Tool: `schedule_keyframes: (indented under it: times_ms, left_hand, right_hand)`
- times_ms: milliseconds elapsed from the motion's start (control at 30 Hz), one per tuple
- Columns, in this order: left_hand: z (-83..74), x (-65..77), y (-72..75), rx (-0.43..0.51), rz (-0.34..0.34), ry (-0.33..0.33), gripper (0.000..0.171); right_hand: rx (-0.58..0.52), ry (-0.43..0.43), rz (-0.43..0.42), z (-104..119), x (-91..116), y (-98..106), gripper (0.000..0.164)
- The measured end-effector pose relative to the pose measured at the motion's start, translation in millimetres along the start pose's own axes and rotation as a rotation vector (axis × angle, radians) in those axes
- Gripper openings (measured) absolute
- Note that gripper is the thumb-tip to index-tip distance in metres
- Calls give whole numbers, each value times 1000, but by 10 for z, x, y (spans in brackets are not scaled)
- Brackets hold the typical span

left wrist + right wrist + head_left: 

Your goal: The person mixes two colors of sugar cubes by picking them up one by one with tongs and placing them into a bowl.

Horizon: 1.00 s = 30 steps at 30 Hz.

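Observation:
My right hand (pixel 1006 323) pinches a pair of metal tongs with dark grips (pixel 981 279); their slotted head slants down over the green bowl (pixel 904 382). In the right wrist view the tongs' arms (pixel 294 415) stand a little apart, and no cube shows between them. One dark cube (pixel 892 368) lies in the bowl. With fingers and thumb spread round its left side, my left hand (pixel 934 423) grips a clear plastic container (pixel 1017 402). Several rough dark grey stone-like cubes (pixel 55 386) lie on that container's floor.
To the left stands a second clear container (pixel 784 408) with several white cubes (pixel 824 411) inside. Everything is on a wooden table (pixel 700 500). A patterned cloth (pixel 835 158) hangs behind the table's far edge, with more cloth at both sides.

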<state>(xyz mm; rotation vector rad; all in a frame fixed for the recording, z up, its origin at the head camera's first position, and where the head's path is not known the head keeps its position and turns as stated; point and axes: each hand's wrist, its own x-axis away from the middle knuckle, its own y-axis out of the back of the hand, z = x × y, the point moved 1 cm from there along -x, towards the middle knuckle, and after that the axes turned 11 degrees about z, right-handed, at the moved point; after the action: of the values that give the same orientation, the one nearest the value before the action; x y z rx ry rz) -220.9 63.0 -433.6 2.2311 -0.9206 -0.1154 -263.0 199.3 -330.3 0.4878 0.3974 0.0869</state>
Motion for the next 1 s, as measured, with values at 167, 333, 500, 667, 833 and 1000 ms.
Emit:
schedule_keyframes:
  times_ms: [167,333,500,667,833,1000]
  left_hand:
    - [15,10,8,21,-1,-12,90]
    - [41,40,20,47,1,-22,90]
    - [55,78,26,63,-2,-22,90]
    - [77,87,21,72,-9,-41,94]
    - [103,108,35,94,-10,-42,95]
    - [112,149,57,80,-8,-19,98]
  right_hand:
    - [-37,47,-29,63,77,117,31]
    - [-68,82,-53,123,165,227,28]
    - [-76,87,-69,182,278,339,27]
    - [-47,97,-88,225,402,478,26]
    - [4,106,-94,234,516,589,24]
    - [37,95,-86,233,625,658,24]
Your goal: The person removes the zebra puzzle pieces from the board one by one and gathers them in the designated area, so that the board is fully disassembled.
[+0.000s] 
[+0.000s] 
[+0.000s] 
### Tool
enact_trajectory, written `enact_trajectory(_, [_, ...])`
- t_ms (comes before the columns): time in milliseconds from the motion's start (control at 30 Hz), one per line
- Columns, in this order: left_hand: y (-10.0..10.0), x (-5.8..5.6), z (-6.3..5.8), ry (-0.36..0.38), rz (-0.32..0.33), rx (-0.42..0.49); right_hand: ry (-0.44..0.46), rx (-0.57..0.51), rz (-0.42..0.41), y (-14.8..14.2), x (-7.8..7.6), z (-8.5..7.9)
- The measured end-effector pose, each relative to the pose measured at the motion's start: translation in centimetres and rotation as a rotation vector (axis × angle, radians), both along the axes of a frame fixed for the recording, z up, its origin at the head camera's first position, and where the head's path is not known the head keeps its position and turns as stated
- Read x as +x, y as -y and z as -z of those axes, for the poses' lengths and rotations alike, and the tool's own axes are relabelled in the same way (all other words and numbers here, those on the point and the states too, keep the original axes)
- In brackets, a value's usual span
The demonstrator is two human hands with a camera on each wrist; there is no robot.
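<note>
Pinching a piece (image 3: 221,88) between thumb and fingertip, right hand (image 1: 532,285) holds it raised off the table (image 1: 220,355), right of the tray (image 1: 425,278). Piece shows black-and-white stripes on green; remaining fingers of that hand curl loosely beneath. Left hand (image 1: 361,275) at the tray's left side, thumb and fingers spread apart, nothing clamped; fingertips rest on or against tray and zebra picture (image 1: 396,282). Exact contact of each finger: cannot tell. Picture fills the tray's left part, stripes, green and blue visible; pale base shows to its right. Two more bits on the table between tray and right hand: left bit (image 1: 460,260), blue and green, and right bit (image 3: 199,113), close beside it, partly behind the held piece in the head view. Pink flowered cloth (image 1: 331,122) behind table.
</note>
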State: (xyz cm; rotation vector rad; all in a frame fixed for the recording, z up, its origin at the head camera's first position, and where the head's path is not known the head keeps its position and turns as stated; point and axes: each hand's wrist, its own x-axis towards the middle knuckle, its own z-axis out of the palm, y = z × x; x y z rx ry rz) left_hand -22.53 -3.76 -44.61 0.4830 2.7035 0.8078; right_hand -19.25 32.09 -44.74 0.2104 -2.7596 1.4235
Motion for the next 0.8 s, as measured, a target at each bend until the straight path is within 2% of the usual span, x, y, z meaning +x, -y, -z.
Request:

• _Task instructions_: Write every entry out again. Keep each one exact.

• _Output below_:
Tool: `schedule_keyframes: (indented under it: times_ms, left_hand, right_hand)`
- times_ms: milliseconds elapsed from the motion's start (control at 30 Hz), one per tuple
- Columns, in this order: left_hand: z (-83..74), x (-65..77), y (-72..75), rx (-0.43..0.51), rz (-0.34..0.34), ry (-0.33..0.33), gripper (0.000..0.171); right_hand: rx (-0.58..0.52), ry (-0.43..0.43), rz (-0.43..0.42), z (-104..119), x (-91..116), y (-98..106), gripper (0.000..0.164)
- The measured end-effector pose relative to the pose measured at the motion's start, translation in millimetres along the start pose's own axes and rotation as a rotation vector (axis × angle, radians) in those axes
- Gripper openings (measured) absolute
- Note that gripper is the thumb-tip to index-tip distance in metres
- Calls give whole numbers, each value times 1000, but by 10 for z, x, y (spans in brackets are not scaled)
- Brackets hold the typical span

left wrist + right wrist + head_left: 

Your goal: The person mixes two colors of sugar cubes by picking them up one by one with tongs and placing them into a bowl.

Horizon: 1.00 s = 30 steps at 30 Hz.

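Observation:
My right hand (pixel 1006 323) pinches a pair of metal tongs with dark grips (pixel 981 279); their slotted head slants down over the green bowl (pixel 904 382). In the right wrist view the tongs' arms (pixel 294 415) stand a little apart, and no cube shows between them. One dark cube (pixel 892 368) lies in the bowl. With fingers and thumb spread round its left side, my left hand (pixel 934 423) grips a clear plastic container (pixel 1017 402). Several rough dark grey stone-like cubes (pixel 55 386) lie on that container's floor.
To the left stands a second clear container (pixel 784 408) with several white cubes (pixel 824 411) inside. Everything is on a wooden table (pixel 700 500). A patterned cloth (pixel 835 158) hangs behind the table's far edge, with more cloth at both sides.
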
<state>(xyz mm; rotation vector rad; all in a frame fixed for the recording, z up, its origin at the head camera's first position, and where the head's path is not known the head keeps its position and turns as stated; point and axes: each hand's wrist, its own x-axis away from the middle knuckle, its own y-axis out of the back of the hand, z = x × y, the point moved 1 cm from there along -x, towards the middle knuckle, and after that the axes turned 11 degrees about z, right-handed, at the moved point; after the action: of the values that give the same orientation, the one nearest the value before the action; x y z rx ry rz) -220.9 63.0 -433.6 2.2311 -0.9206 -0.1154 -263.0 199.3 -330.3 0.4878 0.3974 0.0869</state>
Motion for the next 1 s, as measured, with values at 167, 333, 500, 667, 833 and 1000 ms.
Emit:
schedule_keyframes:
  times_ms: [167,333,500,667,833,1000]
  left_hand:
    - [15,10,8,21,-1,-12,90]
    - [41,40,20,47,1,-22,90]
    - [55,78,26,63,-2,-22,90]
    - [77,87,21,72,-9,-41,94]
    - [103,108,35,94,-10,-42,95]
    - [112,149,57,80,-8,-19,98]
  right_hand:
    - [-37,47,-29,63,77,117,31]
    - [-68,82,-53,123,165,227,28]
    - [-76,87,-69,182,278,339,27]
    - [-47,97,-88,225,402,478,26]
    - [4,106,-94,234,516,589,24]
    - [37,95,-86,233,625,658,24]
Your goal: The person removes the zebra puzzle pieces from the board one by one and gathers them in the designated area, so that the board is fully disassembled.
[+0.000s] 
[+0.000s] 
[+0.000s] 
### Tool
enact_trajectory, written `enact_trajectory(_, [_, ...])`
- t_ms (comes before the columns): time in milliseconds from the motion's start (control at 30 Hz), one per line
- Columns, in this order: left_hand: y (-10.0..10.0), x (-5.8..5.6), z (-6.3..5.8), ry (-0.36..0.38), rz (-0.32..0.33), rx (-0.42..0.49); right_hand: ry (-0.44..0.46), rx (-0.57..0.51), rz (-0.42..0.41), y (-14.8..14.2), x (-7.8..7.6), z (-8.5..7.9)
- The measured end-effector pose, each relative to the pose measured at the motion's start: translation in centimetres and rotation as a rotation vector (axis × angle, radians), both along the axes of a frame fixed for the recording, z up, its origin at the head camera's first position, and where the head's path is not known the head keeps its position and turns as stated
- Read x as +x, y as -y and z as -z of those axes, for the poses' lengths and rotations alike, and the tool's own axes are relabelled in the same way (all other words and numbers here, those on the point and the states too, keep the original axes)
- In brackets, a value's usual span
The demonstrator is two human hands with a camera on each wrist; there is no robot.
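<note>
Pinching a piece (image 3: 221,88) between thumb and fingertip, right hand (image 1: 532,285) holds it raised off the table (image 1: 220,355), right of the tray (image 1: 425,278). Piece shows black-and-white stripes on green; remaining fingers of that hand curl loosely beneath. Left hand (image 1: 361,275) at the tray's left side, thumb and fingers spread apart, nothing clamped; fingertips rest on or against tray and zebra picture (image 1: 396,282). Exact contact of each finger: cannot tell. Picture fills the tray's left part, stripes, green and blue visible; pale base shows to its right. Two more bits on the table between tray and right hand: left bit (image 1: 460,260), blue and green, and right bit (image 3: 199,113), close beside it, partly behind the held piece in the head view. Pink flowered cloth (image 1: 331,122) behind table.
</note>
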State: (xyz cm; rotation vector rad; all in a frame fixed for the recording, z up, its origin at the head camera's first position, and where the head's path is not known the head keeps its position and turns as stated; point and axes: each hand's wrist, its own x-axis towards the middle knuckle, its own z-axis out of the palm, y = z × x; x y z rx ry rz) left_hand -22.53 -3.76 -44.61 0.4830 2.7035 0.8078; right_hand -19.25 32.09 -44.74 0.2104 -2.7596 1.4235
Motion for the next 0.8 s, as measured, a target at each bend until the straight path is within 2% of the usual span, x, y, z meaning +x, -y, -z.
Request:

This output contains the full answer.